Return all lines from the entries below in which the word "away" is present.

==============================

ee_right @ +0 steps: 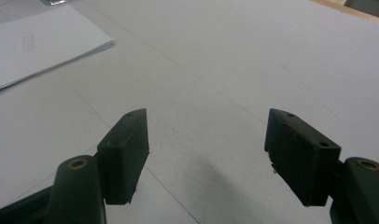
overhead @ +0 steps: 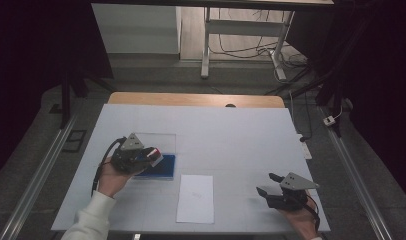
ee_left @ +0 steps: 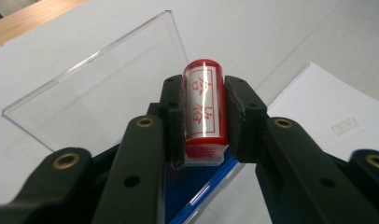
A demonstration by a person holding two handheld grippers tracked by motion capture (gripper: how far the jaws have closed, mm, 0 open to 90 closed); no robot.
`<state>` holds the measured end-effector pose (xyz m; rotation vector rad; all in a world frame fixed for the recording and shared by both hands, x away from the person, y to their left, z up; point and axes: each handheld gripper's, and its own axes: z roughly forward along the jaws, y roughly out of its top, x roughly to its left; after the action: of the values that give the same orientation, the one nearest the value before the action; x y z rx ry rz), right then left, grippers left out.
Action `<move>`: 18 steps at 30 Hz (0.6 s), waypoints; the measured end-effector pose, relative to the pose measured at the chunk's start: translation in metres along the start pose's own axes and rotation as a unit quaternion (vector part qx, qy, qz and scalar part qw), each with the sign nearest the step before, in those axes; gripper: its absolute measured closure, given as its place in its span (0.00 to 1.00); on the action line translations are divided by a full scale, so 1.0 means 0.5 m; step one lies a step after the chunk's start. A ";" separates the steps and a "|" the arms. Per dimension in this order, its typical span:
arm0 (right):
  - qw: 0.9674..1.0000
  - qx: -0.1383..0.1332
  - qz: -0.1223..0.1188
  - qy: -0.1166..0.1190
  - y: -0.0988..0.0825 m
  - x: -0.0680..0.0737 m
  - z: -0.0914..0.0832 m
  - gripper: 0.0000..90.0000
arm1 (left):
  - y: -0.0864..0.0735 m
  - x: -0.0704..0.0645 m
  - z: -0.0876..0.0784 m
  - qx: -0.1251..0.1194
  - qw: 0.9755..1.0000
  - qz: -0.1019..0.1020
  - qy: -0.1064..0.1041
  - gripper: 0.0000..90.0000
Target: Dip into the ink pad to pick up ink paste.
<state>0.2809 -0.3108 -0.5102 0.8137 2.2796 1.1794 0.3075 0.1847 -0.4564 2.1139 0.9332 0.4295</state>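
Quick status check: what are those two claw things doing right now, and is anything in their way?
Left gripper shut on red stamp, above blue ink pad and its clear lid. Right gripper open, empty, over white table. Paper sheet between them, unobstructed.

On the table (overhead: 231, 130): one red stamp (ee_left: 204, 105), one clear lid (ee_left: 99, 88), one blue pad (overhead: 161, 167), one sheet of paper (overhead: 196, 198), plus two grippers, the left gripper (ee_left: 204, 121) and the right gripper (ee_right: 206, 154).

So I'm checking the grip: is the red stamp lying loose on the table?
No, the left tool is shut on the red stamp, pinched between both pads above the table.
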 end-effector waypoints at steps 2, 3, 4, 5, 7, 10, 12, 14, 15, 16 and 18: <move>1.000 0.000 0.000 -0.001 0.000 0.000 0.000 0.33 | 0.001 0.001 -0.001 0.003 1.000 0.005 0.000 0.78; 1.000 0.000 0.000 0.000 0.000 0.000 0.000 0.33 | 0.001 0.003 0.000 0.006 1.000 0.005 0.001 0.78; 1.000 0.000 0.001 0.000 0.000 0.000 0.001 0.33 | 0.000 0.003 0.002 0.011 1.000 0.005 0.002 0.78; 1.000 0.000 0.000 0.000 0.000 0.000 0.002 0.33 | 0.000 0.004 0.004 0.017 1.000 0.008 0.004 0.78; 1.000 0.002 -0.002 -0.002 0.000 0.000 0.002 0.33 | -0.001 0.005 0.011 0.030 0.999 0.011 0.008 0.78; 1.000 0.002 -0.002 0.001 0.000 0.001 0.003 0.33 | -0.001 0.010 0.019 0.043 0.999 0.007 0.002 0.78; 1.000 0.003 -0.001 0.001 0.000 0.001 0.003 0.33 | -0.003 0.015 0.023 0.050 0.999 0.002 -0.001 0.78; 1.000 0.005 -0.002 -0.002 0.000 0.001 0.003 0.33 | -0.005 0.019 0.025 0.057 0.998 0.000 0.001 0.78; 1.000 0.005 -0.002 -0.002 0.000 0.001 0.003 0.33 | -0.006 0.021 0.027 0.059 0.998 -0.001 0.002 0.78; 1.000 0.006 -0.002 0.001 0.000 0.001 0.004 0.33 | -0.006 0.022 0.028 0.060 0.998 -0.004 0.003 0.78; 1.000 0.007 -0.002 0.001 0.000 0.002 0.004 0.33 | -0.007 0.024 0.031 0.064 0.998 -0.004 0.005 0.78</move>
<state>0.2816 -0.3090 -0.5116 0.8130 2.2938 1.1639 0.3228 0.1873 -0.4691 2.2249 0.9990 0.3855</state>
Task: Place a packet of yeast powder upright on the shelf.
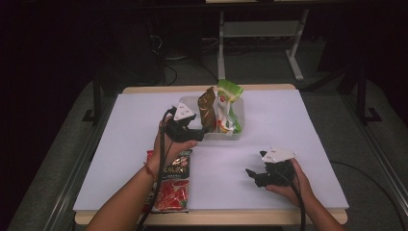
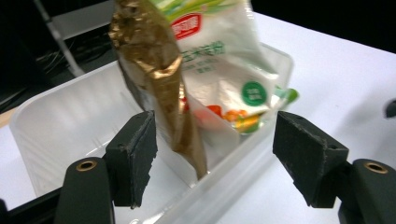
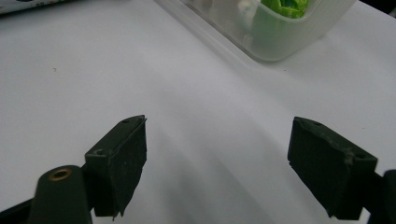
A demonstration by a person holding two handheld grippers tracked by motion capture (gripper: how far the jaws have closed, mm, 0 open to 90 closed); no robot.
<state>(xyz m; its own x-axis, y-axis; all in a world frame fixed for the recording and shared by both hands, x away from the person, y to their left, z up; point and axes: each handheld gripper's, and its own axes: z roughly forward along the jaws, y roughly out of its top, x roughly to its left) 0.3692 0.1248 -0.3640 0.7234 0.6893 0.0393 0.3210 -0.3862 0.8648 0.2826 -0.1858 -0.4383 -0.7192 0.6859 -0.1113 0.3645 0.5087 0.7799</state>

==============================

— Your solution —
`<state>` holds the measured end-effector pose (xyz m; rotation vector rad; all in a world frame fixed for the recording and shared by both hands, x away from the person, y to their left, z up; point and axes: each handheld gripper's, and its own axes: z roughly forward along the jaws, y roughly out of its top, x roughly to its left; after the action: of the values that give the same orientation, the one nearest the value before the action; x y z rx ry rz), right then left, grippers left out.
<state>(xyz m; its own x-axis, y-axis; all in a world frame fixed for the recording and shared by both hands, x away from the person, y to their left, z up; point and axes: each handheld gripper's, and its own axes: z roughly forward along the jaws, y roughly out of its top, x roughly to its left) 0.3692 0.1248 -0.3640 0.7234 0.6893 0.0393 0.3210 -0.3862 0.8648 0.2826 -0.1858 -0.4383 -0.7192 0.6859 -0.1113 0.3645 0.5087 0.7799</state>

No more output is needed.